> _WORK ITEM_: The task here is to set down every line of the listing exactly.

> _PROVIDED MATERIAL_:
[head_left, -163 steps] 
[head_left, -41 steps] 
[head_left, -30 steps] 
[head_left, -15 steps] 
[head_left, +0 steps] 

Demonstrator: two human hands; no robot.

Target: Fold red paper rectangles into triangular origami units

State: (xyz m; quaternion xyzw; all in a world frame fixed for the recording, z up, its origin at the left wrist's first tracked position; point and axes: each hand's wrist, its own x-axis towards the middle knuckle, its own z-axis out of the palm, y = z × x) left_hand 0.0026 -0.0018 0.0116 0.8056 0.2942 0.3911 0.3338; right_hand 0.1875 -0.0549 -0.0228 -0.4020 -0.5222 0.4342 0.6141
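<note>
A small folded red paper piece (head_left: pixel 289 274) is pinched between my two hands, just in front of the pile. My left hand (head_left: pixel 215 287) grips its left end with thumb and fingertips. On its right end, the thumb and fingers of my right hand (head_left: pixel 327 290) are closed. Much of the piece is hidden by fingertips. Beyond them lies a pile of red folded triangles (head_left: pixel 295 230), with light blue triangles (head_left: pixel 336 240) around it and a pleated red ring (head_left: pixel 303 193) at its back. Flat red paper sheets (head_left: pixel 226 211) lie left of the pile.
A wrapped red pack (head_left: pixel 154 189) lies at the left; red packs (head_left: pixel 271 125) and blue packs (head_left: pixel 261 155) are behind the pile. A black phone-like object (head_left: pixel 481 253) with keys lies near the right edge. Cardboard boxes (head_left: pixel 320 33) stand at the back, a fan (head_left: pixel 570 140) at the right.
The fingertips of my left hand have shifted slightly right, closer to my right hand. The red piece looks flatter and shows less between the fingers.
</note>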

> _TASK SOLUTION_:
[head_left, -163 steps] 
[head_left, -41 steps] 
[head_left, -30 steps] 
[head_left, -15 steps] 
[head_left, +0 steps] 

Demonstrator: two human hands; no robot.

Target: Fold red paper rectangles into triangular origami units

State: (xyz m; quaternion xyzw; all in a world frame fixed for the recording, z up, its origin at the left wrist's first tracked position; point and axes: each hand's wrist, its own x-axis towards the middle knuckle, its own z-axis out of the palm, y = z × x) left_hand 0.0026 -0.0018 0.0116 0.8056 0.2942 0.3911 0.3338; right_hand 0.1875 -0.0549 -0.0228 -0.4020 -0.5222 0.4342 0.6141
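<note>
A small folded red paper piece (head_left: pixel 289 274) is pinched between my two hands, just in front of the pile. My left hand (head_left: pixel 215 287) grips its left end with thumb and fingertips. On its right end, the thumb and fingers of my right hand (head_left: pixel 327 290) are closed. Much of the piece is hidden by fingertips. Beyond them lies a pile of red folded triangles (head_left: pixel 295 230), with light blue triangles (head_left: pixel 336 240) around it and a pleated red ring (head_left: pixel 303 193) at its back. Flat red paper sheets (head_left: pixel 226 211) lie left of the pile.
A wrapped red pack (head_left: pixel 154 189) lies at the left; red packs (head_left: pixel 271 125) and blue packs (head_left: pixel 261 155) are behind the pile. A black phone-like object (head_left: pixel 481 253) with keys lies near the right edge. Cardboard boxes (head_left: pixel 320 33) stand at the back, a fan (head_left: pixel 570 140) at the right.
The fingertips of my left hand have shifted slightly right, closer to my right hand. The red piece looks flatter and shows less between the fingers.
</note>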

The output requires no further additions.